HL-1 contractile cardiomyocytes cultured within the 3D gels. (A) Image captured using the Fluo-8AM staining in the HL-1 cells in gels detecting their intracellular calcium mobilization. (B) Average cell densities isolated from cultures of HL-1 cells in gels on day 1 and after 21 days. (C, D) HL-1 cells cultured atop 2D controls and within gels up to 21 days are depicted in panels (C) and (D), respectively. Scale bar corresponds to 150 μm in both images. (E, F) Immunohistochemistry of HL-1 contractile cardiomyocytes cultured within the gels (F) or on controls (E). The predominant cardiac markers including CX43 and MyoH expressions were confirmed for the HL-1 cells used in this study, while all cells were counterstained using the nuclear stain DAPI. Scale bar corresponds to 50 μm in both images (E) and (F).

Figure 6.

Viability of the cells and their heterocellular coupling in 3D printed scaffolds. (A) MTS assay of cells in 3D printed annular rings at various time points depicts cell viability and maintenance in long-term sustained cultures at 21 days. (B) Fluorescent microscopy image of CMs (red), CFs (green), and ECs (blue) in the 3D printed scaffolds (scale bar depicts 100 μm). (C) Number of heterocellular couplings at various time points in this study.

Figure 7.

FACS analysis. Cardiomyocytes were stained with CellTrace Violet, cardiac fibroblasts with CellTrace Yellow, and endothelial cells with CellTrace Far Red and mixed in a 2:2:1 ratio with the bioink prior to 3D bioprinting. After 3, 10, and 21 days, cells were extracted from the scaffolds and analyzed using a flow cytometer.
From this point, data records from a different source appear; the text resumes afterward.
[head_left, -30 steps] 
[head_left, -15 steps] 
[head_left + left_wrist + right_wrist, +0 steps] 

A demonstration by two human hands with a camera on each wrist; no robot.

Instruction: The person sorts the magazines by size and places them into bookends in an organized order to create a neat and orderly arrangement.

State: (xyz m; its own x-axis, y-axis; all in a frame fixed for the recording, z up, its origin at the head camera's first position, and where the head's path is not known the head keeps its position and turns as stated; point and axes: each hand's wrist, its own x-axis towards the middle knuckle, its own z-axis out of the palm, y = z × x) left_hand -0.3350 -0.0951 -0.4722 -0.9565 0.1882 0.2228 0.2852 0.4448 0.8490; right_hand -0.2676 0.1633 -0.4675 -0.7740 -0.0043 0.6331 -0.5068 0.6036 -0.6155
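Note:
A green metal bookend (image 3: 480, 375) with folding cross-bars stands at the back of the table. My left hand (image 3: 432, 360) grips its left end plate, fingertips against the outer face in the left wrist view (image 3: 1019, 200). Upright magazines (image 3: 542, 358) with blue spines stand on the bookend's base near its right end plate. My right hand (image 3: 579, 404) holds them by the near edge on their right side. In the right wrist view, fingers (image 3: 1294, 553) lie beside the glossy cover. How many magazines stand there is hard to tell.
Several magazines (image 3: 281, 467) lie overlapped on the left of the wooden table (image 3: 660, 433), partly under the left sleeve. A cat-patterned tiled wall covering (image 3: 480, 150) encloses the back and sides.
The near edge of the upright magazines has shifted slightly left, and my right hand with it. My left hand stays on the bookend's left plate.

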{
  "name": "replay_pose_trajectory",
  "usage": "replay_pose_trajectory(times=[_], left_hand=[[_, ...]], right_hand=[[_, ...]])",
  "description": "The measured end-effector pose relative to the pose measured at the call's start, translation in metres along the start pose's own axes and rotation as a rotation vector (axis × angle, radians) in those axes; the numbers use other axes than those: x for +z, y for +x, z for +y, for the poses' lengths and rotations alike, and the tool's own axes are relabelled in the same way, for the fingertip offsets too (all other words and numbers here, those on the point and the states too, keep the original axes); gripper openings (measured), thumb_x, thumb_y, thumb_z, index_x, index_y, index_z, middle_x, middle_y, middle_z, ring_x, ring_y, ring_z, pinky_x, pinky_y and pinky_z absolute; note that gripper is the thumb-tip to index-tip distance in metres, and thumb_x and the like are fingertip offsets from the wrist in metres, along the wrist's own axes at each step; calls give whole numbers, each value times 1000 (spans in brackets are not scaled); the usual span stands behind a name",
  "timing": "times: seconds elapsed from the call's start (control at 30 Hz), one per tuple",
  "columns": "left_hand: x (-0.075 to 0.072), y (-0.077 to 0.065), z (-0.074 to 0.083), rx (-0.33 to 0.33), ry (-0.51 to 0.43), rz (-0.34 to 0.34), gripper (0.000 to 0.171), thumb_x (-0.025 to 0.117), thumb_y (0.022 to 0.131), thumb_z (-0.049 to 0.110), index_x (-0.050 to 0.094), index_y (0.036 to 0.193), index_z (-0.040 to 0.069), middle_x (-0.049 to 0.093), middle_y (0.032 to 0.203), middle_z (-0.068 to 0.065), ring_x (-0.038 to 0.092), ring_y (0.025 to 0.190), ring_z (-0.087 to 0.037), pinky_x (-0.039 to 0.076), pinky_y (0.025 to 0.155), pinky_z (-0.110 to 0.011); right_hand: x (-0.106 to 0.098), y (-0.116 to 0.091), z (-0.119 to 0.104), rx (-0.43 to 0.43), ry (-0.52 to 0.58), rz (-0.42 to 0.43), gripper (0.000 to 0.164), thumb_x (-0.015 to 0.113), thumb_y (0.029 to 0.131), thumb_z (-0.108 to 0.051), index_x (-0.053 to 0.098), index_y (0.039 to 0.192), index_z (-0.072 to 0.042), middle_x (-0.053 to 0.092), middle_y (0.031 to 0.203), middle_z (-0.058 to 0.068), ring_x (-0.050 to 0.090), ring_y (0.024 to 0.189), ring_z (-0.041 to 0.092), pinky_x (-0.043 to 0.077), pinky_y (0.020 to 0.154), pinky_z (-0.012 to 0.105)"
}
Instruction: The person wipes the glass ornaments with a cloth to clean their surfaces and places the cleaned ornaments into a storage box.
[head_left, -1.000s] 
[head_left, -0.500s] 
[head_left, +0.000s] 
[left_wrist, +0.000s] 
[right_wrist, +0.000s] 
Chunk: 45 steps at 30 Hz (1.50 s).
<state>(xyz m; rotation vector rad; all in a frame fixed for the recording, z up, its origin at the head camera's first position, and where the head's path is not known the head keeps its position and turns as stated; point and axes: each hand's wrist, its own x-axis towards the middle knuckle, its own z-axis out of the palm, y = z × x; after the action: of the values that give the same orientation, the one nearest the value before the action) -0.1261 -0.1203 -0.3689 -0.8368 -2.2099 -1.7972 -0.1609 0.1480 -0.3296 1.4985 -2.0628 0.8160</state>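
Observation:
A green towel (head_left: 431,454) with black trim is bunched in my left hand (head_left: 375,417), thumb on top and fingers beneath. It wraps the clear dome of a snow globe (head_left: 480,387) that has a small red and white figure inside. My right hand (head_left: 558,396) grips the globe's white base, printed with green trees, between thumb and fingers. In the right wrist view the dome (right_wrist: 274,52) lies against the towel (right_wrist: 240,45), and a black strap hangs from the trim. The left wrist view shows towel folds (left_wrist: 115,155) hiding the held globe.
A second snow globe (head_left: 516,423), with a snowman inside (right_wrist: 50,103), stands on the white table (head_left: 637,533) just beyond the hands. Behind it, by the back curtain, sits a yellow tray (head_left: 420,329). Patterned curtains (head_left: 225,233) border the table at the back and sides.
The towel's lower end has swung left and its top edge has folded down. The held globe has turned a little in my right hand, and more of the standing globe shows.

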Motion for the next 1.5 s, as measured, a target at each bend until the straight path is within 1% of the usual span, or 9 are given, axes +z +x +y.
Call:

Graphs (A, D, G) show the % of CTV dye intensity, (B, E, H) show the % of CTY dye intensity, and (C, F, I) show the % of CTFR dye intensity for cardiomyocytes, cardiac fibroblasts, and endothelial cells, respectively. p-values were found to be all statistically significant between the different time points (p < 0.05).

Figure 8.

Immunohistochemistry was performed to probe the presence and the mechanism of interaction with other cells for the EC in bioprinted gels after 5 days of culture. CM and CF were prestained with PKH26 (red) and PKH67 (green), respectively. The ECs were immunostained using primary followed by secondary antibodies targeted toward CD31 (blue). The magnified figure insets are presented in Supporting Figures S5–S7.